■ What is expected ■
The lines from the top of the listing through the one containing "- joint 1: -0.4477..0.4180" are to be retyped exactly, with no other lines.

■ Material to process ■
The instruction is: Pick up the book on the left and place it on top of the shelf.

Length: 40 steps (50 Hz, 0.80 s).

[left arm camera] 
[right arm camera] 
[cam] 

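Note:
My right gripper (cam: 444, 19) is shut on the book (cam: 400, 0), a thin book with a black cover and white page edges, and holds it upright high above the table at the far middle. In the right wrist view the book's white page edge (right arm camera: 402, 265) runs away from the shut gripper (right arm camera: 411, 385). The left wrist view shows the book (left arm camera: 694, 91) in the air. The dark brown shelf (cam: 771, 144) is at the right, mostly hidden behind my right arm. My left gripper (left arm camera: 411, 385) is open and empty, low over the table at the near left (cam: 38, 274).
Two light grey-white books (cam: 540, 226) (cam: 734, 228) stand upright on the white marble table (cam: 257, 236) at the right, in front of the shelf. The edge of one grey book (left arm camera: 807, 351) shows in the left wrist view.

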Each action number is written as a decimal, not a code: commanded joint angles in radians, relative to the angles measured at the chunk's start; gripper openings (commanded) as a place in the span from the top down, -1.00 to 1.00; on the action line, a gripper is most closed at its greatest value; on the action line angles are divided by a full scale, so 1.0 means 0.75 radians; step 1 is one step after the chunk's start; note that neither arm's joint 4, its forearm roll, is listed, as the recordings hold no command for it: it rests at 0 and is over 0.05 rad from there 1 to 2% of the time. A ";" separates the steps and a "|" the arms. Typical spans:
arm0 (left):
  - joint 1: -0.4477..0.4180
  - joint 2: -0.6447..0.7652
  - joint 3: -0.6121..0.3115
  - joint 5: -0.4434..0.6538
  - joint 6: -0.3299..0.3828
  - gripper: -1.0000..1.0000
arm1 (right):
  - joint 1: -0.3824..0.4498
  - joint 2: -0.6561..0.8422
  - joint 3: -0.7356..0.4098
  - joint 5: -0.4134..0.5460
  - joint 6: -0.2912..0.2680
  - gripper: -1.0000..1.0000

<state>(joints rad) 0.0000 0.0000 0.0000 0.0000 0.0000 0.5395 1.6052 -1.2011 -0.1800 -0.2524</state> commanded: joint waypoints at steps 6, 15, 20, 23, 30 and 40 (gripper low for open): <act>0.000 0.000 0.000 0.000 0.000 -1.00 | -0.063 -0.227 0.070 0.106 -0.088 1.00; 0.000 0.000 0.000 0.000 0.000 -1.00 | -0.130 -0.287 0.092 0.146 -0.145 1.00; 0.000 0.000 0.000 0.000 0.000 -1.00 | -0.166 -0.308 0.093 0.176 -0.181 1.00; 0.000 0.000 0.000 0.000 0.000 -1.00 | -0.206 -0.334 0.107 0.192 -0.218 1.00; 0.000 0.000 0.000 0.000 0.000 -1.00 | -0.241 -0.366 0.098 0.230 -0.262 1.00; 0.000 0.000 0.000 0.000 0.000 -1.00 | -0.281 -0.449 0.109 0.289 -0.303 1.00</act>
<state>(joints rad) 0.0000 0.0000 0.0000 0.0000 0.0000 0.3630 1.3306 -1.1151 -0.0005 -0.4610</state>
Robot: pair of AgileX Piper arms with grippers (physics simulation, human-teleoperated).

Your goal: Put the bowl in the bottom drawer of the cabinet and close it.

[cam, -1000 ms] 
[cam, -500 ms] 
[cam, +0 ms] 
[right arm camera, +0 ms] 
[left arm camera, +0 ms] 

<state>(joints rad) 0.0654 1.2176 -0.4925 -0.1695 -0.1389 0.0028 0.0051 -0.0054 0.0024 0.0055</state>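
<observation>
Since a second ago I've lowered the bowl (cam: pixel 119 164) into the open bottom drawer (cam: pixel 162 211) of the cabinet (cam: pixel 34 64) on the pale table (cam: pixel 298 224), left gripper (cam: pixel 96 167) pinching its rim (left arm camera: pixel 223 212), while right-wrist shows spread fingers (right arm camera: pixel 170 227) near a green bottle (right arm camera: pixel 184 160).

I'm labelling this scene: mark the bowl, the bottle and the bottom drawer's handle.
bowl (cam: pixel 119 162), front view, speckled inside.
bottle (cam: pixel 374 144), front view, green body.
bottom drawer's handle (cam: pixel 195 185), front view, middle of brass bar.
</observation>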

■ Response to the exercise ■
The instruction is: Pick up the book on the left and place it on top of the shelf.

Length: 40 steps (50 Hz, 0.80 s).

[left arm camera] 
[right arm camera] 
[cam] 

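Note:
My right gripper (cam: 444, 19) is shut on the book (cam: 400, 0), a thin book with a black cover and white page edges, and holds it upright high above the table at the far middle. In the right wrist view the book's white page edge (right arm camera: 402, 265) runs away from the shut gripper (right arm camera: 411, 385). The left wrist view shows the book (left arm camera: 694, 91) in the air. The dark brown shelf (cam: 771, 144) is at the right, mostly hidden behind my right arm. My left gripper (left arm camera: 411, 385) is open and empty, low over the table at the near left (cam: 38, 274).
Two light grey-white books (cam: 540, 226) (cam: 734, 228) stand upright on the white marble table (cam: 257, 236) at the right, in front of the shelf. The edge of one grey book (left arm camera: 807, 351) shows in the left wrist view.
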
Each action number is written as a decimal, not a code: commanded joint angles in radians, relative to the angles measured at the chunk's start; gripper openings (commanded) as a place in the span from the top down, -1.00 to 1.00; on the action line, a gripper is most closed at its greatest value; on the action line angles are divided by a full scale, so 1.0 means 0.75 radians; step 1 is one step after the chunk's start; note that neither arm's joint 4, its forearm roll, is listed, as the recordings hold no command for it: it rests at 0 and is over 0.05 rad from there 1 to 2% of the time. A ";" separates the steps and a "|" the arms. Typical spans:
arm0 (left):
  - joint 1: -0.4477..0.4180

This answer is now complete.